Back to Spark

Chapter 6: Old SQL, New Tricks - Running SQL on PySpark

python/docs/source/user_guide/sql.ipynb

4.1.17.1 KB
Original Source
python
import warnings
warnings.filterwarnings('ignore')

from pyspark.sql import SparkSession

spark = SparkSession.builder.getOrCreate()
spark.sparkContext.setLogLevel("error")

Chapter 6: Old SQL, New Tricks - Running SQL on PySpark

Introduction

This section explains how to use the Spark SQL API in PySpark and compare it with the DataFrame API. It also covers how to switch between the two APIs seamlessly, along with some practical tips and tricks.

Running SQL with PySpark

PySpark offers two main ways to perform SQL operations:

Using spark.sql()

The spark.sql() function allows you to execute SQL queries directly.

python
# Create a table via spark.sql()
spark.sql("DROP TABLE IF EXISTS people")
spark.sql("""
CREATE TABLE people USING PARQUET
AS SELECT * FROM VALUES (1, 'Alice', 10), (2, 'Bob', 20), (3, 'Charlie', 30) t(id, name, age)
""")
python
# Use spark.sql() to select data from a table
spark.sql("SELECT name, age FROM people WHERE age > 21").show()

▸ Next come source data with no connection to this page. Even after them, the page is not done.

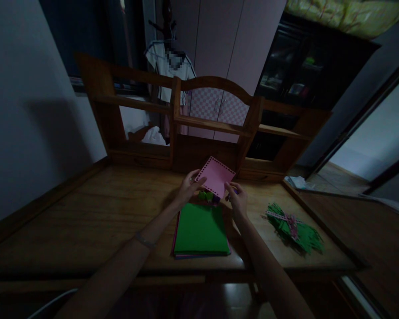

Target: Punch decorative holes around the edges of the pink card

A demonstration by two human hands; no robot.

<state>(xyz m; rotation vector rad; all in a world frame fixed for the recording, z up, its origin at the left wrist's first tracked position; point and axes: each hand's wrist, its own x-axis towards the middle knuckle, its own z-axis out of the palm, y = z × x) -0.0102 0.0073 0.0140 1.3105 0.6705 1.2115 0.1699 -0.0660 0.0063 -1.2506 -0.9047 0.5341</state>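
Note:
A pink sheet (pixel 216 176) with small holes punched along its edges is held up above the desk, tilted. My left hand (pixel 189 186) grips its left corner between thumb and fingers. At its lower right, my right hand (pixel 236 197) pinches the sheet's edge; a small dark purple thing shows by these fingers, too dim to name. Under the sheet lie small green and purple items (pixel 206 196), partly hidden. Nearer to me is a stack of coloured sheets with a green one (pixel 202 228) on top.
Green paper strips (pixel 301 235) tied with pink ones lie at the right of the wooden desk (pixel 126 195). A wooden shelf unit (pixel 213 124) stands along the back edge. Behind it are a coat rack with a white shirt (pixel 166 66) and cabinets.

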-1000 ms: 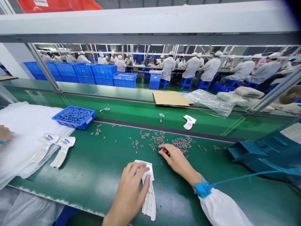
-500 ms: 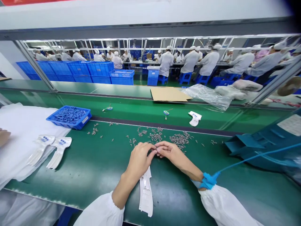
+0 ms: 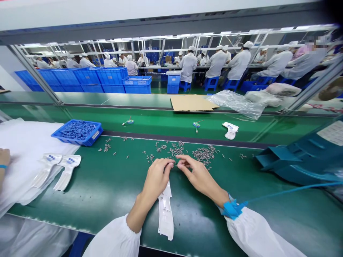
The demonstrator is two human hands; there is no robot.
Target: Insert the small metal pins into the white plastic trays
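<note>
My left hand (image 3: 158, 178) is closed in a pinch, thumb against fingertips; whatever sits between them is too small to make out. Just beside it, my right hand (image 3: 197, 175) has its index finger lifted away from the thumb, with nothing visible held. A blue wrist strap (image 3: 232, 209) is around my right wrist. Partly under my left hand lies a white curved plastic shell half (image 3: 166, 217), its inner side up. Small metal parts, apparently screws (image 3: 204, 154), are scattered in loose piles just beyond my fingers.
At left, a blue tray (image 3: 93, 135) of blue pieces stands near two white shells (image 3: 66, 171) on white sheeting (image 3: 24, 137). Small circuit boards (image 3: 196, 125) and a white shell piece (image 3: 230, 130) lie on the green belt (image 3: 155, 123). A teal machine (image 3: 297, 160) stands right. Another person's hand (image 3: 4, 157) shows left.
My fingertips have parted; they were together before. The circuit boards and the white shell piece on the belt have shifted right. The other person's hand reaches further into view at left.
</note>
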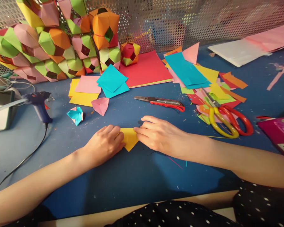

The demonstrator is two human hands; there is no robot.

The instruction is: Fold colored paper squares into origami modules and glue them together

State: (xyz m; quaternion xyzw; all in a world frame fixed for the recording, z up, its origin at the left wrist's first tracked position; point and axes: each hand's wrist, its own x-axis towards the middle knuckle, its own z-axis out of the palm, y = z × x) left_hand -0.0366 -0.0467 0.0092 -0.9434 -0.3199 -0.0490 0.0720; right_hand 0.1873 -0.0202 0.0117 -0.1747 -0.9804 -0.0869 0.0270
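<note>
A piece of yellow paper [129, 138] lies on the blue table, folded to a triangle with its tip toward me. My left hand [105, 143] has its curled fingers on the paper's left end. On the right end rest the fingertips of my right hand [157, 134], gripping or pressing that corner. Beyond my hands are a small blue and pink folded piece [75, 115], a pink folded piece [100, 105] and a red utility knife [159, 102]. Blue paper squares [112, 80] overlap yellow and pink sheets [88, 85] farther back.
Folded paper balls [54, 42] are stacked at the back left by a metal mesh. A glue gun [39, 102] with its cord and a phone [1, 110] lie left. Scissors [227, 118] rest on paper scraps at right, near a magenta package [278, 132]. Red sheets [148, 71] lie behind the knife.
</note>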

Using the PySpark DataFrame API

The PySpark DataFrame API provides equivalent functionality to SQL but with a Pythonic approach.

python
# Read a table using the DataFrame API
people_df = spark.read.table("people")

# Use DataFrame API to select data
people_df.select("name", "age").filter("age > 21").show()

SQL vs. DataFrame API in PySpark

When to use which API depends on your background and the specific task:

SQL API:

  • Ideal for users with SQL backgrounds who are more comfortable writing SQL queries.

DataFrame API:

  • Preferred by Python developers as it aligns with Python syntax and idioms.
  • Provides greater flexibility for complex transformations, especially with user-defined functions (UDFs).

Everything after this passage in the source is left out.